Templin, Fred L Fred.L.Templin at boeing.com
Fri Jan 17 20:05:53 CET 2014


Hi,

> > You don't ping the BR, you ping yourself via the BR. The BR only forwards the packet.
> 
> Precisely. The whole idea is to stay on the data plane.

I do not work for a network equipment manufacturer, so I'll take
your word that remaining in the data plane is critical for 6rd BRs
and that high data rate loopbacks are not a problem.
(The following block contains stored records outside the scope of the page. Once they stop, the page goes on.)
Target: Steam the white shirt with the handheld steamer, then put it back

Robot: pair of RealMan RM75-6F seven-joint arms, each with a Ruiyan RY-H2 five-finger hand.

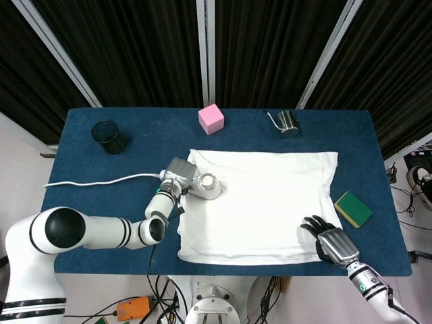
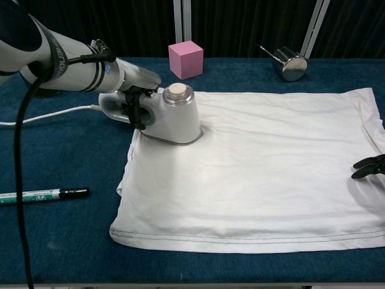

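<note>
Left hand [image 2: 133, 90] fingers [image 2: 139, 114] grip steamer [image 2: 174, 117].

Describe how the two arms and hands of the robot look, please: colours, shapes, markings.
The left arm is glossy white with black rings at its joints and a round black shoulder cap; a black cable runs beside it. The left hand has a silver-grey back and black fingers. The right hand looks alike, silver-grey with black fingers, on a white forearm.

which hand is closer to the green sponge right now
Right. The right hand rests at the shirt's near right corner, close beside the green sponge; the left hand grips the steamer across the shirt.
</note>
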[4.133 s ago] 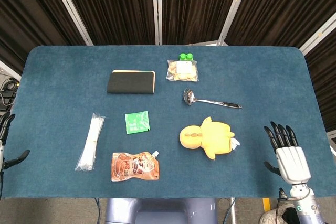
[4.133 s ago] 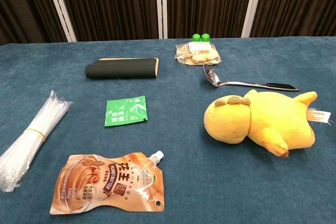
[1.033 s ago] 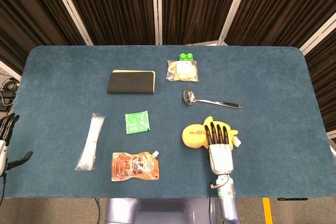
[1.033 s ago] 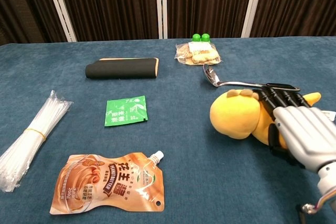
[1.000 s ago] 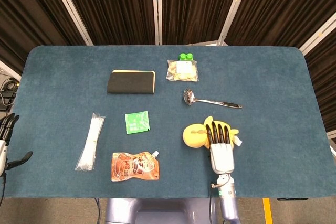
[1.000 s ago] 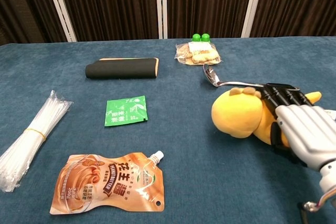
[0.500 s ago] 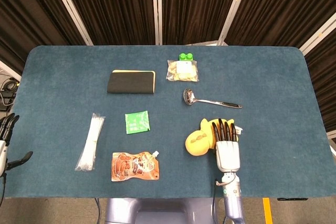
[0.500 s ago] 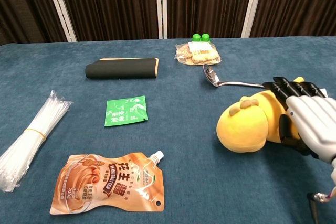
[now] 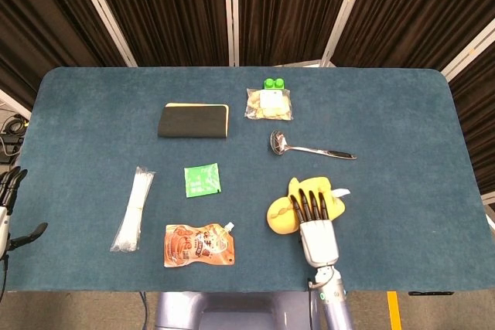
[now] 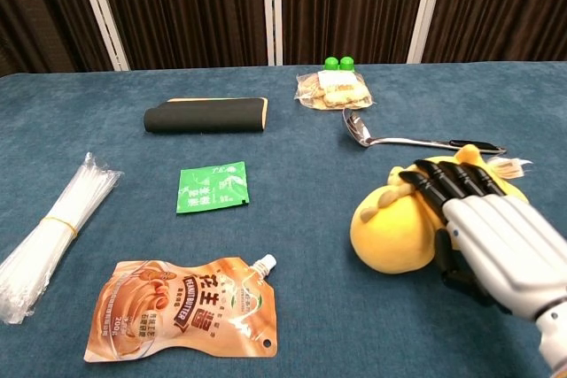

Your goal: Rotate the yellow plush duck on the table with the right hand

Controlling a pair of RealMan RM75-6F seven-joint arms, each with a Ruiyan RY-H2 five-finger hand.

So, a looped
back MTU test tests both the forward and reverse path MTUs between
the CE and BR. This is important to the CE, because if it were only
to test the forward path to the BR it would not know whether the
reverse path MTU is big enough and so allowing an IPv6 destination
outside of the 6rd site to discover a too-large MSS could result
in communication failures.

In terms of the BR's knowledge of the path MTU to the CE, if we
can assume that the BR will receive the necessary ICMPs from the
6rd site then it can passively rely on translating ICMPv4 PTB
messages coming from the 6rd site into corresponding ICMPv6 PTB
messages to send back to the remote IPv6 correspondent. So, the
BR should be able to set an infinite IPv6 MTU on its tunnel
interface and passively translate any PTB messages it receives.
That, plus the fact that the two IPv6 hosts have to agree on an
MSS excuses the BR from having to do any active probing itself.

So, take what is already in RFC5969, and add that a successful
test of a 1500 byte probe allows the CE to set an infinite IPv6
MTU with the understanding that IPv6 hosts that want to use
sizes larger than 1500 are expected to use RFC4821.

BTW, by "infinite" I mean 4GB minus the encapsulation overhead.